History

29-06-2026

The Green Necklace: How Two Brothers Designed Parks Seattle Still Wears

If you look at a map of Seattle from above, you can notice something unusual. Long green strips run through the streets, homes, and roads—almost as if someone had drawn a leaf-pattern onto the city. This isn’t an accident and it isn’t just good natural luck. It’s a plan more than a hundred years old—and it still works.

The Family That Invented Parks for Cities

It all began with one man named Frederick Law Olmsted Sr. In 1858, he came up with Central Park in New York—the vast green rectangle in the middle of stone-and-glass skyscrapers that everyone knows. Olmsted believed that city people need nature close by; otherwise they get sick—not only in body, but in spirit. He said that a park isn’t decoration. It’s a remedy.

He had two sons—John Charles and Frederick Law Olmsted Jr. After their father died, they carried on his work and founded the firm “Olmsted Brothers.” It became the most famous park-design bureau in America. Over several decades, the brothers created plans for hundreds of cities—from small provincial towns to major metropolises. But one of their most surprising projects appeared right in Seattle.

Two Men, a Horse, and a Whole City

In 1903, the Olmsted brothers were invited to Seattle. At the time, the city was young and noisy—lumberjacks, gold seekers, merchants. Streets were being built quickly and chaotically, and no one really thought about where children would want to play fifty years later.

The brothers didn’t immediately sit down at drafting tables. First, for several weeks, they walked through the city on foot and rode horses. They studied the hills, descended into ravines, and walked along streams. They weren’t looking for places that were simply beautiful—they were looking for places no one wanted.

That sounds strange, doesn’t it? Why look for places nobody needs?

Here’s the trick. The brothers understood that if they proposed making a pretty, level plot of land into a park, builders would say “no”—it was more profitable to build houses there. But a swampy lowland, a steep slope, a ravine with a stream—these are the kinds of places nobody wants to develop. That means they can be turned into parks, and nobody will argue.

It wasn’t just a smart idea. It was wisdom.

A Necklace of Green

In the end, the Olmsted brothers proposed to the city not just a set of separate parks, but an entire system—green spaces connected to one another, stretching across the whole city like a string of beads. They called it a “parkway”—paths and avenues that let you move from one park to another without stepping out into the noisy streets.

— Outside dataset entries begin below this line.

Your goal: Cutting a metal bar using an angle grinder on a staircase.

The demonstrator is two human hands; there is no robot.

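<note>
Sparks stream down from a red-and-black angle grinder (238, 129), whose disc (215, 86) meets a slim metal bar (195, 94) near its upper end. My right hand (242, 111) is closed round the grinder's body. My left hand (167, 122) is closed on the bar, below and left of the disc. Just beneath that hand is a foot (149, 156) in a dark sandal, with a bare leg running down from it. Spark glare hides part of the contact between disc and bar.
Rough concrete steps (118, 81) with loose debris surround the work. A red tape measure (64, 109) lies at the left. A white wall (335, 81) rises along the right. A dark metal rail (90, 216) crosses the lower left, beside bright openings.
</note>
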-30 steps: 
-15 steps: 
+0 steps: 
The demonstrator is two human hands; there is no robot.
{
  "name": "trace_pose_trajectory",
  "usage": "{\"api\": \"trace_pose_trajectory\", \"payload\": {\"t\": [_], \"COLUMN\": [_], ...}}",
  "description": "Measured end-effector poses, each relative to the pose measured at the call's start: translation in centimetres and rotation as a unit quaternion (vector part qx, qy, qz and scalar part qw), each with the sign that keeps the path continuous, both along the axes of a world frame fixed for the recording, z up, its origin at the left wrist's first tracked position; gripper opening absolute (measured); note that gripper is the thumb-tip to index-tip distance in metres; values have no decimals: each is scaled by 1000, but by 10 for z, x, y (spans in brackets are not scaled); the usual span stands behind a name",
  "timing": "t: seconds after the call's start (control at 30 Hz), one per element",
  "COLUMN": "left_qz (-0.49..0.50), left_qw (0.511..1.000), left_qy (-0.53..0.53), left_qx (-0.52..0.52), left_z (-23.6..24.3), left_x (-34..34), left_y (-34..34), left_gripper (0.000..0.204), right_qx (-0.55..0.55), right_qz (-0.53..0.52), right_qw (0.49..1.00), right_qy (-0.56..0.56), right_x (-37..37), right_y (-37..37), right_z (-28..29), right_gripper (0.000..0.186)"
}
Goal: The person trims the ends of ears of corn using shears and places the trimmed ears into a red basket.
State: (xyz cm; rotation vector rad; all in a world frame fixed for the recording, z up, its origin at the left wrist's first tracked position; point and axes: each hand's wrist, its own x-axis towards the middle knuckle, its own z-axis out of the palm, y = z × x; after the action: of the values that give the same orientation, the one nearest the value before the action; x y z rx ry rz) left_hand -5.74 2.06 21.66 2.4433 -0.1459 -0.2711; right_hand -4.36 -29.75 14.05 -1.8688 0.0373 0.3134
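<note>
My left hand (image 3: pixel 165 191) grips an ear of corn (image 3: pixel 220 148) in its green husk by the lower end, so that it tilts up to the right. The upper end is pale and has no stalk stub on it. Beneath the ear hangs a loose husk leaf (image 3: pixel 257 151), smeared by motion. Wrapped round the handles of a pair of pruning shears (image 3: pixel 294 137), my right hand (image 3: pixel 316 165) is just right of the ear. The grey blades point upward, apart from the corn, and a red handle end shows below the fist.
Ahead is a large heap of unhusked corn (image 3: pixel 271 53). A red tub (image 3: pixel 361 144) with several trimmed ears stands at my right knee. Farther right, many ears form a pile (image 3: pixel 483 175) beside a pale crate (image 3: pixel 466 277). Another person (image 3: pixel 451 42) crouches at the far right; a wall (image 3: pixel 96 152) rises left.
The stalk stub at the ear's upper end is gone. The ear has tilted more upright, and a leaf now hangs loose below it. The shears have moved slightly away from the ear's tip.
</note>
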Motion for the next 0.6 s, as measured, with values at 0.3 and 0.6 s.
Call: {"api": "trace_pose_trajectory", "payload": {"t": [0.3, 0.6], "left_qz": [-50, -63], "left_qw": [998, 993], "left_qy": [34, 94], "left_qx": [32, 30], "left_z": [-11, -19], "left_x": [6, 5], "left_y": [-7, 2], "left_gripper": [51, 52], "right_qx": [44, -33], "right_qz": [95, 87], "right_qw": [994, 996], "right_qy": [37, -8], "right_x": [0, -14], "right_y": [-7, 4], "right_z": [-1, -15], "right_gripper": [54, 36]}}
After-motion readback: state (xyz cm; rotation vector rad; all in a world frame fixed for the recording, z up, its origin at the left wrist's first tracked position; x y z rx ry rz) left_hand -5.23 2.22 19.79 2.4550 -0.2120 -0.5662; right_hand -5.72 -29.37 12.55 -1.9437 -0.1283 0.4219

The plan included more than twenty-five parks and several long parkways. Some ran along the water; others cut across the ridgelines of hills; still others went through wooded ravines. The brothers deliberately chose routes so that a person walking along the parkway would constantly see something beautiful: a bay, trees, distant mountains.

Today Seattle is sometimes called the “Emerald City”—and not only because of the evergreen forests around it. It’s also because greenery lives right inside the city that was designed by two brothers with a notebook and a horse more than a hundred years ago.

A Lesson for Any City

The Olmsted brothers’ story isn’t just a story about parks. It’s a story about what it means to think ahead.

When they laid out their plan, many of those parks didn’t exist yet. The trees were small. The children who would play there hadn’t even been born. But the brothers were already thinking about them.

Many cities around the world today regret that they didn’t do the same thing in time. In large cities across Asia, Europe, and America, people are now trying to “insert” parks into places where houses already stand—and it’s extremely expensive and difficult. Seattle was lucky: it was asked to think about nature while the city was still being built.

The lesson is simple, but important: nature in a city needs to be planned in advance—before the builders arrive. After that, it will be too late.

It seems to me there’s something very human in this story. The Olmsted brothers never saw the mature trees in the parks they designed. They simply believed that someone else—years later—would sit in the shade of those trees and not know who to thank. Maybe that’s what true care for people looks like: doing something good even if nobody ever thanks you for it.

Green Legacy

Today, Seattle’s park system is among the best of any American city. Kids ride bicycles along the very parkways the brothers designed. Squirrels leap through the trees in parks that were once swampy. Streams run through ravines that once seemed “ugly” and “useless.”

Sometimes the most valuable things are the ones that seem unnecessary. You just have to learn how to see them.